PIP: A 7 year study of megestrol and chlormadinone in female dogs is in progress. This report characterized histopathologically 60 mammary nodules during the first 4 years of the study. 100 purebred female beagles, 6-12 months of age, were randomly assigned to 5 equal groups. One group was used as a control. Oral doses were .01, .10, and .25 mg/kg/day of megestrol acetate in coconut oil in capsules and of chlormadinone acetate .25 mg/kg/day in lactose tablets. These doses were 1, 10, and 25 times the projected dose of megestrol for humans and about 25 times the human dose of chlormadinone. After 2 years 4 dogs from each group were necropsied. One high-dose megestrol-treated and 1 chlormadinone-treated dog had benign mixed mammary tumors. Palpable nodules were first observed at 16 months in the chlormadinone-treated dogs, at 18 months in dogs given the high dose megestrol and at 27 months in the dogs treated with middle-dose megestrol. Transitory nodules were found in 4 control dogs after 21 months and in low dose megestrol-treated dogs at 26 months. Of 38 grossly detected nodules evaluated microscopically from the megestrol-treated dogs 27 were nodular hyperplasia, 5 were benign mixed mammary tumors, 3 were ductal dialatations, 1 was a lymph node, 1 was fat necrosis and 1 was the umbilicus. Of 22 nodules from the chlormadinone-treated dogs 12 were nodular hyperplasia, 4 benign mixed mammary tumors, 1 chondromucoid degeneration and 1 adenocarcinoma with widespread metastases. 3 nodules were lymph nodes and 1 other had no mammary tissue.
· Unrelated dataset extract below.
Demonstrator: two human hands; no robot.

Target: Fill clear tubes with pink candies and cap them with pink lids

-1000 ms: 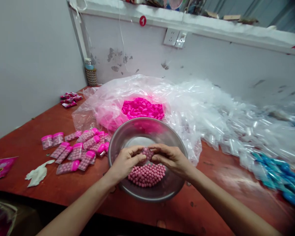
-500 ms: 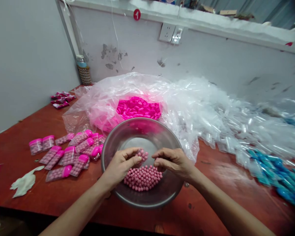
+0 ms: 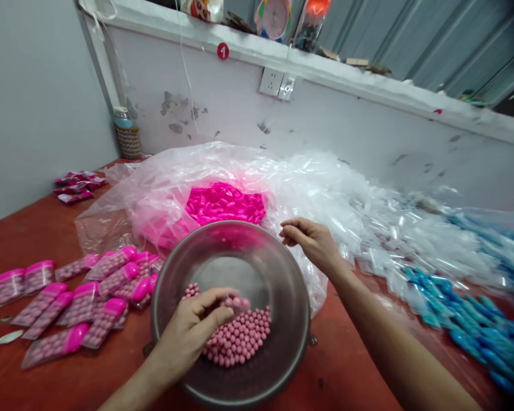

Involutions, regression and sclerosis of many areas of nodular hyperplasia were evident at 4 years. Thus of the 60 nodules evaluated during the first 4 years of the study 50 were non-neoplastic and 10 were neoplastic. It is considered that the 1 adenocarcinoma may have been spontaneous and not a treatment-related neoplasm. A precursor stage through nodular hyperplasia apparently did not occur.